Judge Strikes Down Administration Rules Restricting Employers’ Use of Visas
On December 1, Judge Jeffrey S. White granted the plaintiffs’ request to set aside two separate rules issued by the Trump Administration that would have drastically undermined the ability of employers to utilize both the H-1B and PERM visa programs. In Chamber of Commerce of the United States v. United States Department of Homeland Security, Judge White held that the Administration violated the Administrative Procedures Act (APA) when it enacted two rules: the Strengthening Wage Protections for the Temporary and Permanent Employment of Certain Aliens in the United States Rule (the “Wage Rule”) and the Strengthening of the H-1B Nonimmigrant Visa Classification Rule (the “H-1B Visa Classification Rule”). Both were issued as Interim Final Rules and without the usual Notice and Comment required by the APA.
The new rules threatened to upend the H-1B and PERM labor certification programs by changing statutory definitions, targeting staffing and consulting firms with onerous requirements, and hiking required wages by 35% to 200%. The Wage Rule has been in effect since October 8, 2020, and the H-1B Visa Classification Rule was to go into effect on December 7, 2020.
Judge White stated that he was “once again confront[ing] a challenge to the Administration’s assertion that the H-1B program adversely affects American Workers to such a degree it must take immediate action.” He was not persuaded by the Administration’s arguments that the COVID-19 pandemic created a situation that justified dispensing with “due deliberation” required by the APA, or that giving more notice would have hindered the Department of Labor’s ability to solve the problem it alleged. He found that the Administration could not rely on the pandemic to invoke exceptions to the APA for several reasons, including:
The new rules have been on the Administration’s Regulatory Agenda since 2017 – well before the COVID-19 national emergency; and
The unemployment rate in the sectors that typically use H-1B visas was only 4.8%, not the skyrocketing rates that have been seen in other sectors during the pandemic.

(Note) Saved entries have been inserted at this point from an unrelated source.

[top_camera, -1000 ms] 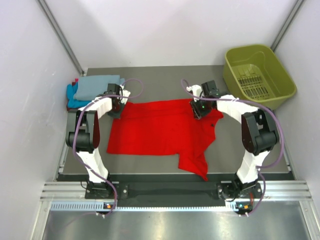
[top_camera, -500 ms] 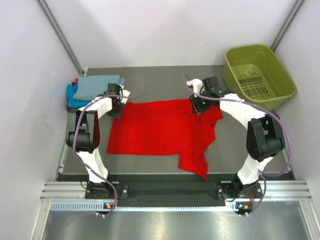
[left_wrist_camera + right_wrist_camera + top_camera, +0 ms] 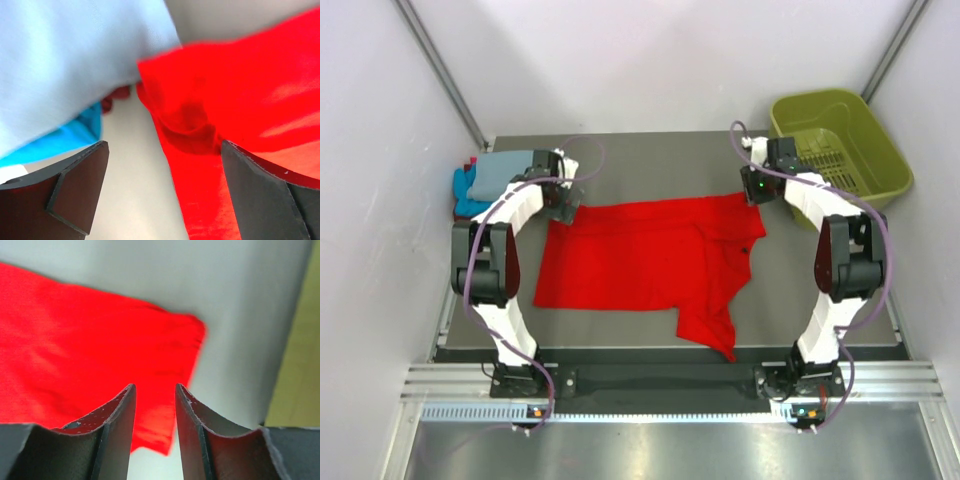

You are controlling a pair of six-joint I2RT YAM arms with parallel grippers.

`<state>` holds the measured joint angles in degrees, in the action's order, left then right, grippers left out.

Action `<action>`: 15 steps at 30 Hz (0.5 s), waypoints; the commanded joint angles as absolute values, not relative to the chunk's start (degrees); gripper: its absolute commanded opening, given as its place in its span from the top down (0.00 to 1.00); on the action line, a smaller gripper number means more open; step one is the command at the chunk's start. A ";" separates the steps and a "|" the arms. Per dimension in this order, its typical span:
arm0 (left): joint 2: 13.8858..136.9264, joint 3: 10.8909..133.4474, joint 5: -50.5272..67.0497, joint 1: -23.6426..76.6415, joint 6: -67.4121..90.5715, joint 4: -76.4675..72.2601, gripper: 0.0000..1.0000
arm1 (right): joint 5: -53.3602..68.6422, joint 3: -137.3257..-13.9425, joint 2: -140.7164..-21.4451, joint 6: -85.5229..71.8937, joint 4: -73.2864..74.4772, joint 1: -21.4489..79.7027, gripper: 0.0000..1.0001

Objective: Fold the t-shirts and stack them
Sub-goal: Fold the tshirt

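Observation:
A bright red t-shirt (image 3: 640, 255) lies spread on the grey table, one part hanging down toward the near edge. At its far left corner my left gripper (image 3: 565, 203) is open, its jaws wide apart over the red cloth (image 3: 210, 100) and bare table. My left gripper (image 3: 165, 165) holds nothing. Just beyond it sits the folded grey-blue t-shirt (image 3: 510, 170) on a turquoise one (image 3: 468, 188); both show in the left wrist view, grey-blue (image 3: 75, 60) over turquoise (image 3: 65, 140). Off the red shirt's far right corner (image 3: 165, 340), my right gripper (image 3: 757, 188) hovers open, with a narrow empty gap (image 3: 155, 390).
An olive-green plastic basket (image 3: 880, 170) stands at the back right, close to my right gripper, and its edge (image 3: 300, 365) shows in the right wrist view. White walls close in on both sides. The arm bases sit at the near edge.
My left gripper has opened and let go of the red shirt's far left corner. My right gripper has moved off the shirt toward the basket. The shirt's far right part now lies flatter.

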<state>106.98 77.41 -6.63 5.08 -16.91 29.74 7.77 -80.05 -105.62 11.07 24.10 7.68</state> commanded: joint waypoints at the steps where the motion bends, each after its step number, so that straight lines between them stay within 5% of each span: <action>1: 102.83 81.65 -4.40 6.06 -15.38 30.32 0.01 | 6.68 -82.09 -108.10 10.20 22.41 5.63 0.62; 15: 104.42 83.68 -1.65 9.76 -12.92 38.32 0.01 | 7.65 -78.58 -109.42 10.28 21.89 3.96 0.60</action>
<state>105.67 81.67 0.10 10.13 -14.48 35.03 7.20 -78.98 -109.95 10.70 23.57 4.32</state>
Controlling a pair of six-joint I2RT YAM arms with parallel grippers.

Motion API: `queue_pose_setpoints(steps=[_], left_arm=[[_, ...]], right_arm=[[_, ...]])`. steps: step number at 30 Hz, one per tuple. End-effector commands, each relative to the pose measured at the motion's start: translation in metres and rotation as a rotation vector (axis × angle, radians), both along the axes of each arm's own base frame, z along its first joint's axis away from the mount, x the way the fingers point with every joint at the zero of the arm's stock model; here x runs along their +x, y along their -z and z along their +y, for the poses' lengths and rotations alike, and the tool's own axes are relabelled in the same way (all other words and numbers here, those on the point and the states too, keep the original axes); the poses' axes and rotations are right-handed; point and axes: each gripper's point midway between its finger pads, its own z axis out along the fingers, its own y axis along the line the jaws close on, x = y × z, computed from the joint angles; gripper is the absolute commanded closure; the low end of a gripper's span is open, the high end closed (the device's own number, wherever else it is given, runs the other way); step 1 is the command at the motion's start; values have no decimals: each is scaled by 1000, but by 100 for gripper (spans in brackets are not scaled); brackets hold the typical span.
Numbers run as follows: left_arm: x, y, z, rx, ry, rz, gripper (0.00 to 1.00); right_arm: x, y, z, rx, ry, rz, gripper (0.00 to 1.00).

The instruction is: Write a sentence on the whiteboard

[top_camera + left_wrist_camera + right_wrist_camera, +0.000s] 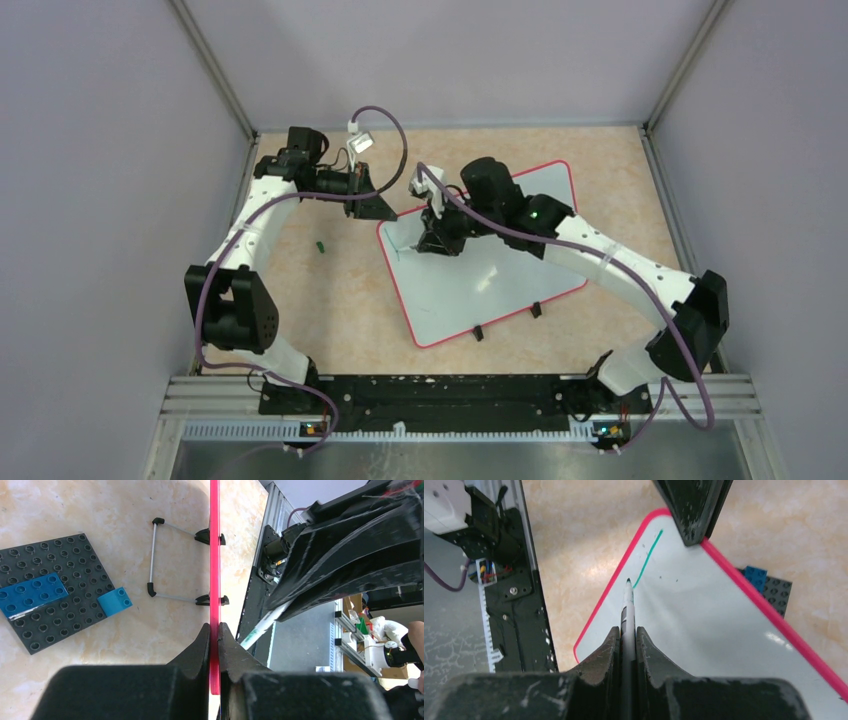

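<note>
The whiteboard lies slanted on the table, white with a red-pink rim. My left gripper is shut on that rim at the board's far left corner; the jaws pinch the thin red edge at the left gripper. My right gripper is shut on a marker and stands over the same corner. The marker points down at the whiteboard, its tip at the end of a single straight teal-green stroke. That stroke is all of the sentence that shows.
A small green piece lies on the table left of the board. A dark grey plate with blue bricks sits under the board's far side. Two black clips hold a wire stand. The metal rail runs along the near edge.
</note>
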Motion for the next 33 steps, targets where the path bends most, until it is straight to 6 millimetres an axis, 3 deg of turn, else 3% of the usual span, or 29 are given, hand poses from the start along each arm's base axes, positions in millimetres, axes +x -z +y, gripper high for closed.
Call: queue_pose_setpoints(steps=[1,14,25,33], left_arm=[[-6,-7,-6,-37,34,-10,100],[-7,-9,-6,-38,35,-12,100],[-7,-8,-6,-36,34,-14,100],[-7,-8,-6,-36,35,-14,100]], right_arm=[[9,-65,0,130,34,-105,100],[41,-59,-6,111,160,-130,100],[44,-41,-2,78,149,-106,100],[35,-27,4,55,110,-67,100]])
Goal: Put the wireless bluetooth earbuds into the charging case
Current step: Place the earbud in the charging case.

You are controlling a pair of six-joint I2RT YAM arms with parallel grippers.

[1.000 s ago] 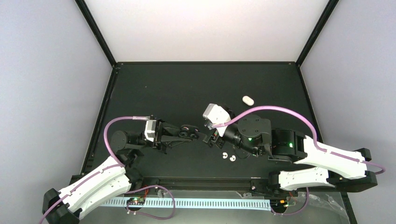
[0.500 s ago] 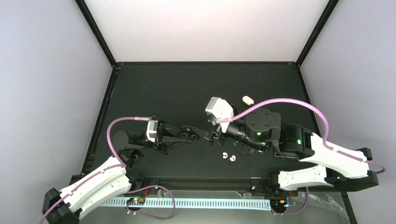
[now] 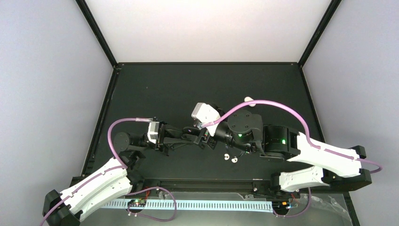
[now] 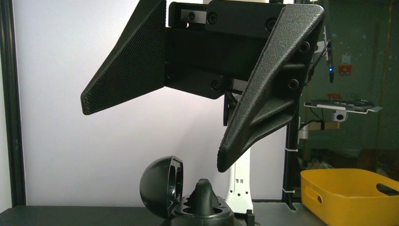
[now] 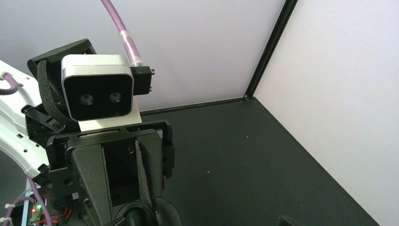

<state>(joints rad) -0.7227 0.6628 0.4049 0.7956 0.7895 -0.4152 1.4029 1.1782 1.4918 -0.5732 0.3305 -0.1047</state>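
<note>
The left fingers reach in level from the left and appear closed on the black charging case, holding it just above the desk with its lid swung open to one side. A black earbud stands in one well, stem up and proud of the rim, so it does not look fully seated. The right fingers hang straight over the case, tips pointing down and spread wide, with nothing visible between them. In the left wrist view the lower tip sits just above and slightly to one side of the bud's stem. That vertical line is what the next move hinges on: a short descent should meet the bud end-on along its long axis. Two white earbuds lie loose on the desk, close behind the right wrist on its near side, so the right arm is much the nearer to them. Any second black bud is out of sight
</note>
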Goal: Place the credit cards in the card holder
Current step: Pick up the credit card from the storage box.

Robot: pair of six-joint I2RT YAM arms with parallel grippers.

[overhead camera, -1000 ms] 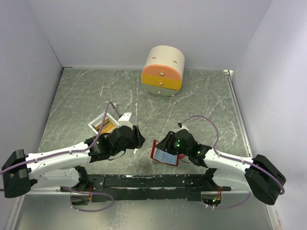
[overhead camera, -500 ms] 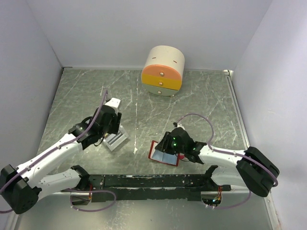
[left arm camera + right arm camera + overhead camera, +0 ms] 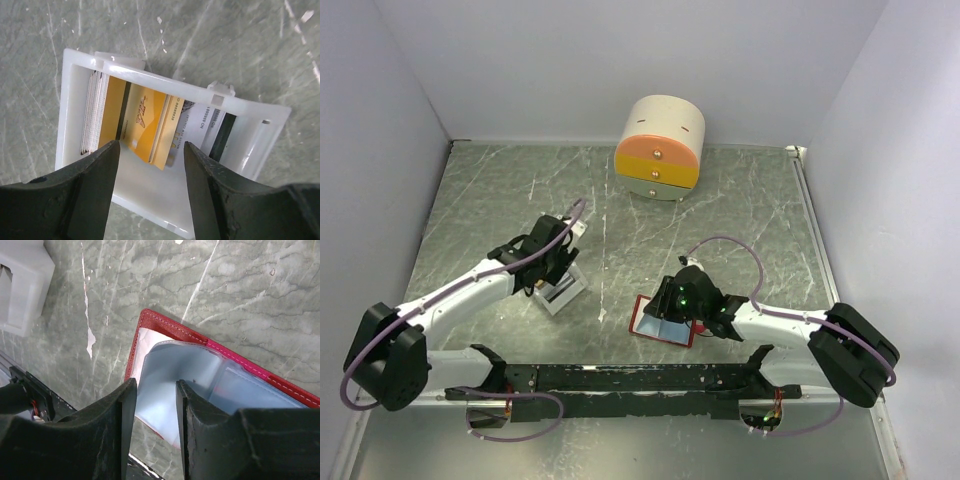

Judge White had previously enjoined the DHS’ implementation of a new rule that would have increased the USCIS filing fees for many business-related immigration petitions and naturalization and asylum fees, as well as the Presidential Proclamation that suspended the entry of certain individuals in H, L, and J status. These rules have one thing in common: they would disrupt the immigration process in one way or another.